= WORK TO COMPLETE =
Using the data below, copy every line that contains the word "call".

= Items listed in a dataset =

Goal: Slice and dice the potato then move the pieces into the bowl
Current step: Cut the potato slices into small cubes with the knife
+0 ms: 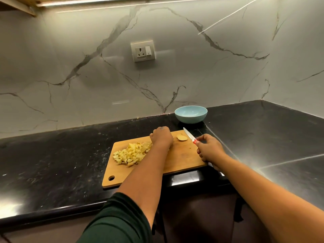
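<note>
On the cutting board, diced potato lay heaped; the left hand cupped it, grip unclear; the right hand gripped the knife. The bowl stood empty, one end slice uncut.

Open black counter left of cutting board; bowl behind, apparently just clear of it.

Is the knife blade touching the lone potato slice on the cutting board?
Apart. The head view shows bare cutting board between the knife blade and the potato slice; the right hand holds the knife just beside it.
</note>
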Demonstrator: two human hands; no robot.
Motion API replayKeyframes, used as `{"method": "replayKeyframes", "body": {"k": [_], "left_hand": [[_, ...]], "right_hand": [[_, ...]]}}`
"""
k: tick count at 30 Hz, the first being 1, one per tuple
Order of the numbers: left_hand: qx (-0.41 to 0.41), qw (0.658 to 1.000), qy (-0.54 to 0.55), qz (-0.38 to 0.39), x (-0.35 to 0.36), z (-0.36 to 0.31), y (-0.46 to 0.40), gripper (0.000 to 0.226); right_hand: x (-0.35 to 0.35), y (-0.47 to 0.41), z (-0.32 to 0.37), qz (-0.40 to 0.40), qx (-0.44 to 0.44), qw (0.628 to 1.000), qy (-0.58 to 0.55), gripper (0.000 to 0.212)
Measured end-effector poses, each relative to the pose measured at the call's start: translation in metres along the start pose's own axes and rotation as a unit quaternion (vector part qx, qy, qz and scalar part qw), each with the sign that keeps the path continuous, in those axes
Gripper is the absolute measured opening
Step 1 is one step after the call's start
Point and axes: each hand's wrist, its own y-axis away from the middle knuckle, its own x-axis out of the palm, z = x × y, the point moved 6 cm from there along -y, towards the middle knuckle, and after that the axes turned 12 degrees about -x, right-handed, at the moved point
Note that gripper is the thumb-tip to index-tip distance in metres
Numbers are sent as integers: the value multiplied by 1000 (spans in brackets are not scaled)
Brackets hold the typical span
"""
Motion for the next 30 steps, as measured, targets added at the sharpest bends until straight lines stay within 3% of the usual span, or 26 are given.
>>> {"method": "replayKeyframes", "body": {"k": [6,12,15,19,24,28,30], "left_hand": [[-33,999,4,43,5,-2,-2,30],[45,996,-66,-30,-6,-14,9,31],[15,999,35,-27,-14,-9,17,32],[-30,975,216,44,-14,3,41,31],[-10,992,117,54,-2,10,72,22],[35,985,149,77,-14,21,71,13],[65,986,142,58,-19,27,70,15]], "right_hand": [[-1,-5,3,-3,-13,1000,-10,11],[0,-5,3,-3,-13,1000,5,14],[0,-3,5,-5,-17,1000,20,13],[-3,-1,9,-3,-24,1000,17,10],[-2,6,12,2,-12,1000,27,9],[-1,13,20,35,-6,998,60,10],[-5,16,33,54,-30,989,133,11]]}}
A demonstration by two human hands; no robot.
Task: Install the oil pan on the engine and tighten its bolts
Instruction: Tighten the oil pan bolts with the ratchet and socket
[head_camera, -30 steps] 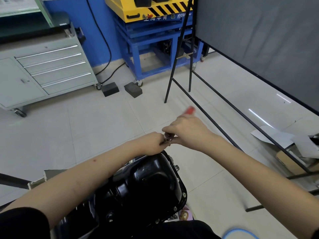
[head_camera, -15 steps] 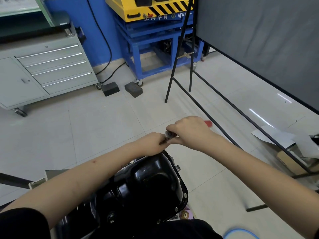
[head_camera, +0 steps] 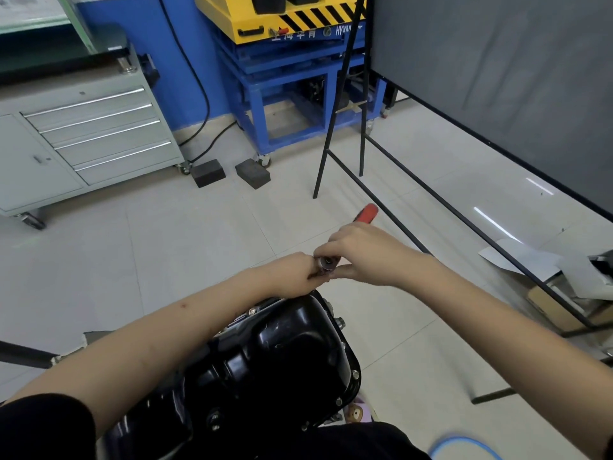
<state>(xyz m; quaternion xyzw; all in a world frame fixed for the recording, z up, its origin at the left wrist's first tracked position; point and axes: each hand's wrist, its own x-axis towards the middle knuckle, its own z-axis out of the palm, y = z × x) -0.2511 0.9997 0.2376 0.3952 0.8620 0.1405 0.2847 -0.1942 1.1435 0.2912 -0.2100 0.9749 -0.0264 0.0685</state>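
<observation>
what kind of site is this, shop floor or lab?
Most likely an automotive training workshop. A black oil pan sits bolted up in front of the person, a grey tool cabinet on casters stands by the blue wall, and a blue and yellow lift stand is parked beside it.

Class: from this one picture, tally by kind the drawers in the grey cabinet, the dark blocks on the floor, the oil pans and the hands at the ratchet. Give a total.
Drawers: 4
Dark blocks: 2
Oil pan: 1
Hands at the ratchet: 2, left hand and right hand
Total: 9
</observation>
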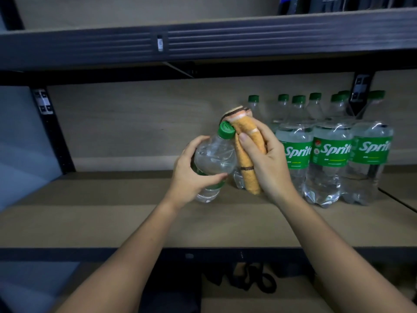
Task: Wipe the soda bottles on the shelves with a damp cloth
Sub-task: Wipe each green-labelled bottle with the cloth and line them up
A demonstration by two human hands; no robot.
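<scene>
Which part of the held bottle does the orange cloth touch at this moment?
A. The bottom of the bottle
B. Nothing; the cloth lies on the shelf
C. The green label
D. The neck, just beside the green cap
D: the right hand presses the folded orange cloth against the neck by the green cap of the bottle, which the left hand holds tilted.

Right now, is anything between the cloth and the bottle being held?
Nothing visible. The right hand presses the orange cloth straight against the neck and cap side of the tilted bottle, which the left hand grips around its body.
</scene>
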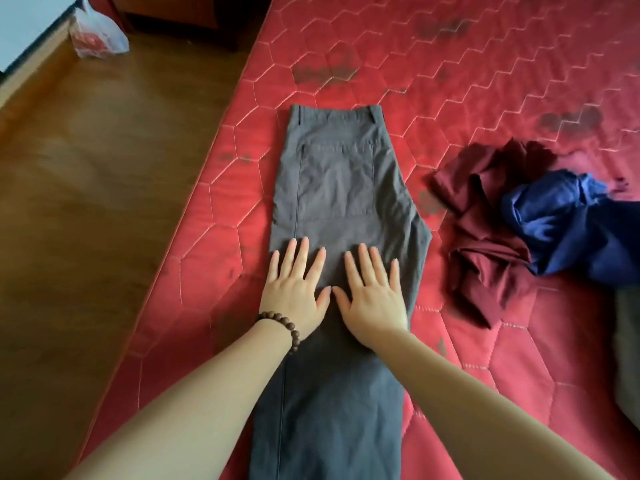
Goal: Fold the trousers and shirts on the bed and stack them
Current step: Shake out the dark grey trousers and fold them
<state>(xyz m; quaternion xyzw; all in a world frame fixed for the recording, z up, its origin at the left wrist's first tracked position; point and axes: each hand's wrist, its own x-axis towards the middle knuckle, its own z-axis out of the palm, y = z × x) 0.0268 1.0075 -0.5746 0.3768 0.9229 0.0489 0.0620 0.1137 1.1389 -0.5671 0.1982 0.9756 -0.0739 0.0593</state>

= RESULT OF THE TASK =
Measured end-effector poses, each relative to the pose measured at the call's start: translation in metres along the start pose's own axes and rotation as a unit quaternion (vector part qx, qy, qz and scalar part qw), each with the sign that keeps the path continuous, in those axes
Step 1 is one step after the call's start

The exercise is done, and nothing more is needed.